Sejak awal Juni lalu, sidang Syafruddin sudah memasuki pemeriksaan saksi. Karena tuduhannya menguntungkan Sjamsul, bekas Sekretaris KKSK itu meminta majelis hakim Pengadilan Tindak Pidana Korupsi Jakarta menghadirkan orang terkaya Indonesia ke-36 versi majalah Forbes pada 2017 tersebut. Menurut Syafruddin, Sjamsul dan istrinya adalah saksi kunci bagi perkaranya. "Saya didakwa menguntungkan mereka, jadi mohon majelis menghadirkan mereka di persidangan," kata Syafruddin.
Ketua majelis hakim, Yanto, menanggapi permintaan Syafruddin itu dengan memerintahkan jaksa menghadirkan Sjamsul, yang sejak Mei 2002 tinggal di Singapura. Saat itu, status sang taipan sudah menjadi tersangka di Kejaksaan Agung dalam kasus dugaan korupsi fasilitas diskonto untuk pengajuan BLBI.
SESUNGGUHNYA pengusutan perkara Syafruddin Temenggung dan Sjamsul Nursalim merupakan satu paket.

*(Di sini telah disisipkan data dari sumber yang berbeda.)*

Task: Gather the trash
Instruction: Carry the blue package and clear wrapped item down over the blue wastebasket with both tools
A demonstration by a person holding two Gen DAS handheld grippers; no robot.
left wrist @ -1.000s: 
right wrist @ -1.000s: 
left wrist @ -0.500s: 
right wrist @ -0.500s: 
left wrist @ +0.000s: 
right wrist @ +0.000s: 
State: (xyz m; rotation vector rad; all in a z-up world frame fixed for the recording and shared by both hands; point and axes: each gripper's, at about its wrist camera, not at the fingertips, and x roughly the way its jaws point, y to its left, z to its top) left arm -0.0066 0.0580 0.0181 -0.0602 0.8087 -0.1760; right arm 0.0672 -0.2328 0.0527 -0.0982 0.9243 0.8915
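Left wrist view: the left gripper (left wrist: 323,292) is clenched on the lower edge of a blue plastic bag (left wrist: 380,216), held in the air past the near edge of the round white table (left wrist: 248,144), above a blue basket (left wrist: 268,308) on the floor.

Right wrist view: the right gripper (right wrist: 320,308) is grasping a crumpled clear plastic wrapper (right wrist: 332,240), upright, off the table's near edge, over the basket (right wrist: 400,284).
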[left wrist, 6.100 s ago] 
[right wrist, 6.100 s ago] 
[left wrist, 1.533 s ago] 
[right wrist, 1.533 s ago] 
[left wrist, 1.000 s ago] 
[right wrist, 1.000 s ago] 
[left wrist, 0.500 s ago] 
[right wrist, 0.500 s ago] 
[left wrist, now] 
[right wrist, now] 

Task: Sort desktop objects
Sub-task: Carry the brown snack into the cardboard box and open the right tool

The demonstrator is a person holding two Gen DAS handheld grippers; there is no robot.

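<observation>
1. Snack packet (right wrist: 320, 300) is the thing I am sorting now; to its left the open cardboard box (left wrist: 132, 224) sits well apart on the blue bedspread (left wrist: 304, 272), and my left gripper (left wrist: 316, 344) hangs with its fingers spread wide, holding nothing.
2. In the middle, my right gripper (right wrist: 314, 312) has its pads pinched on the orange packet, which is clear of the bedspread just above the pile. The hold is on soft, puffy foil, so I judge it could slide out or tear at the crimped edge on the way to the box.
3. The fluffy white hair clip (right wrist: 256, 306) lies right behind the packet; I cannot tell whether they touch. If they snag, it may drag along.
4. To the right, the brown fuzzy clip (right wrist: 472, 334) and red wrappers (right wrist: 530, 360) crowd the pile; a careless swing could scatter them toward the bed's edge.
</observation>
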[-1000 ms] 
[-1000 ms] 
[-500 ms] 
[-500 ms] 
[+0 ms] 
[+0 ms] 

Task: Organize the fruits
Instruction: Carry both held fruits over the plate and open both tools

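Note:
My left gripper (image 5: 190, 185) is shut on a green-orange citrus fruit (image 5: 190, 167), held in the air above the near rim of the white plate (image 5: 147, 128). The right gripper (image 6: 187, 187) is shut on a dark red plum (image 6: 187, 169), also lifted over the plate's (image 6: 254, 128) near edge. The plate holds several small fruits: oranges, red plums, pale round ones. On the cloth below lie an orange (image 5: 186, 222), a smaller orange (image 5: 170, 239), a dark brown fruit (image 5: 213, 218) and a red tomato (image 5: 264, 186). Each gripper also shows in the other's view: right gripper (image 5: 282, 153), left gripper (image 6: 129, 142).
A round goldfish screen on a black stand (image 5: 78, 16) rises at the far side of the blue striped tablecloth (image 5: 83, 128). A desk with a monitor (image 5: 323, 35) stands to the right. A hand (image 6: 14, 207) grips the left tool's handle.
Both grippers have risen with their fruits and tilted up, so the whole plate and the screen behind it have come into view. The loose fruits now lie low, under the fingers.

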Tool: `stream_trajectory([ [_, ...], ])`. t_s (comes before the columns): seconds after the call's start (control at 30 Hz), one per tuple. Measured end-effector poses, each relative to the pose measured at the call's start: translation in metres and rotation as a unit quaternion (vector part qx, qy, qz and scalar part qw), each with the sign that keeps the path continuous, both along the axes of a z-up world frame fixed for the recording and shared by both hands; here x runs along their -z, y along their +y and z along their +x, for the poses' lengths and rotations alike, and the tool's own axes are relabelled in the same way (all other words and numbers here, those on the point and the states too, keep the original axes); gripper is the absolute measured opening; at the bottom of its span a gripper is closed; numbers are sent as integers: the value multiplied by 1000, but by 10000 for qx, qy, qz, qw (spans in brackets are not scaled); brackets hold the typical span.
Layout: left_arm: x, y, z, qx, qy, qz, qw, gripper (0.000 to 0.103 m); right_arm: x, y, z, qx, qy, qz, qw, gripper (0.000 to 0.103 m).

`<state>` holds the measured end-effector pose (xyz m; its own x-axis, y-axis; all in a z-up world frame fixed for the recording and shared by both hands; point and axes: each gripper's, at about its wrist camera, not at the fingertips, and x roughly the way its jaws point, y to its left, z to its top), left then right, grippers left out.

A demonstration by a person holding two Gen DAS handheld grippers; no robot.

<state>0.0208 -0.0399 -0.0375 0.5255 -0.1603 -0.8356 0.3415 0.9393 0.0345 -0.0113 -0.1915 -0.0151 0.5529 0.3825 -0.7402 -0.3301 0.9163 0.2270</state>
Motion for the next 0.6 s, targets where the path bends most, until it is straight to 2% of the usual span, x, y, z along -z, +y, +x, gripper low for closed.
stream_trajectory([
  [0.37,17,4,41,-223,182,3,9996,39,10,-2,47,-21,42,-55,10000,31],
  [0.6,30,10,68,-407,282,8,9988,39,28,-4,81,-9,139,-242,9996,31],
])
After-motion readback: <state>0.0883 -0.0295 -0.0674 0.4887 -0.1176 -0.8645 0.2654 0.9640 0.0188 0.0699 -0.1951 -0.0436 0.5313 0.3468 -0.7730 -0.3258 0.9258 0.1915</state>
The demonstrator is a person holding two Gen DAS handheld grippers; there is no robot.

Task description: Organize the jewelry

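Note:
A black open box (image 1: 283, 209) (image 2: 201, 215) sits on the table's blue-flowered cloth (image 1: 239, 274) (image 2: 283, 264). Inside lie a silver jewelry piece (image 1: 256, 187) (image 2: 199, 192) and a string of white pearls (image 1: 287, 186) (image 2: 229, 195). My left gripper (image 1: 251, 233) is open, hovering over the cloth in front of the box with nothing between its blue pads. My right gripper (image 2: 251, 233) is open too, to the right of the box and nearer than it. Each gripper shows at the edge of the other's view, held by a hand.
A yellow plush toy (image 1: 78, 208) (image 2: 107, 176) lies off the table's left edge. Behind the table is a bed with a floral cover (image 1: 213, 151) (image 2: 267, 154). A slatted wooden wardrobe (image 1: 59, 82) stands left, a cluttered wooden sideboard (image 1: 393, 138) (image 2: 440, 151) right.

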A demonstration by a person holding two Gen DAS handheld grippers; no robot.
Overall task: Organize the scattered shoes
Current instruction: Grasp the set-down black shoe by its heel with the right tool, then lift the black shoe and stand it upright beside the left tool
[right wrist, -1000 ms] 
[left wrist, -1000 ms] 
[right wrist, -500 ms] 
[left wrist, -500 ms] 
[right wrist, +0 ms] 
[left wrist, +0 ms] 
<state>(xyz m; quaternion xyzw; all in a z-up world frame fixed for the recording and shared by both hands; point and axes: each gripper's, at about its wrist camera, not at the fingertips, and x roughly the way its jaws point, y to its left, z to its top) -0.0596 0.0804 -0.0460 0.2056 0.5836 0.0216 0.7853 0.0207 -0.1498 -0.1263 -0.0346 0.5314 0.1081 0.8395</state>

Perkara ini mulai terendus KPK saat penyidik menangkap Urip Tri Gunawan, jaksa yang menangani kasus BLBI di Kejaksaan Agung, pada 2008. KPK membutuhkan waktu lima tahun untuk mengumpulkan bahan dan keterangan sampai naik ke penyelidikan.
Penyelidikan baru dimulai pada awal 2013, di era Abraham Samad memimpin KPK. Karena ini kasus lama yang terjadi sejak krisis moneter 1997-1998, penyidik sangat hati-hati menimbang masa kedaluwarsa perkara. Sesuai dengan Pasal 78 Kitab Undang-Undang Hukum Pidana, jangka waktu kedaluwarsa perkara pidana dengan ancaman hukuman di atas 3 tahun adalah 12 tahun, sementara pidana dengan ancaman hukuman mati atau seumur hidup adalah 18 tahun.
Pertimbangan itulah yang membuat KPK memilih menyelidiki perkara BLBI saat BPPN menerbitkan surat keterangan lunas pada 2004. Dengan mempertimbangkan hukuman maksimal, masa kedaluwarsa kasus ini adalah 18 tahun. Pengacara Syafruddin sempat mengajukan permohonan praperadilan terhadap pengusutan perkara ini ke Pengadilan Negeri Jakarta Selatan dengan alasan kasusnya kedaluwarsa. Hakim menolak permohonan itu dan menyatakan kedaluwarsa kasus yang diusut pada 2004 ini masih lama, yakni pada 2022.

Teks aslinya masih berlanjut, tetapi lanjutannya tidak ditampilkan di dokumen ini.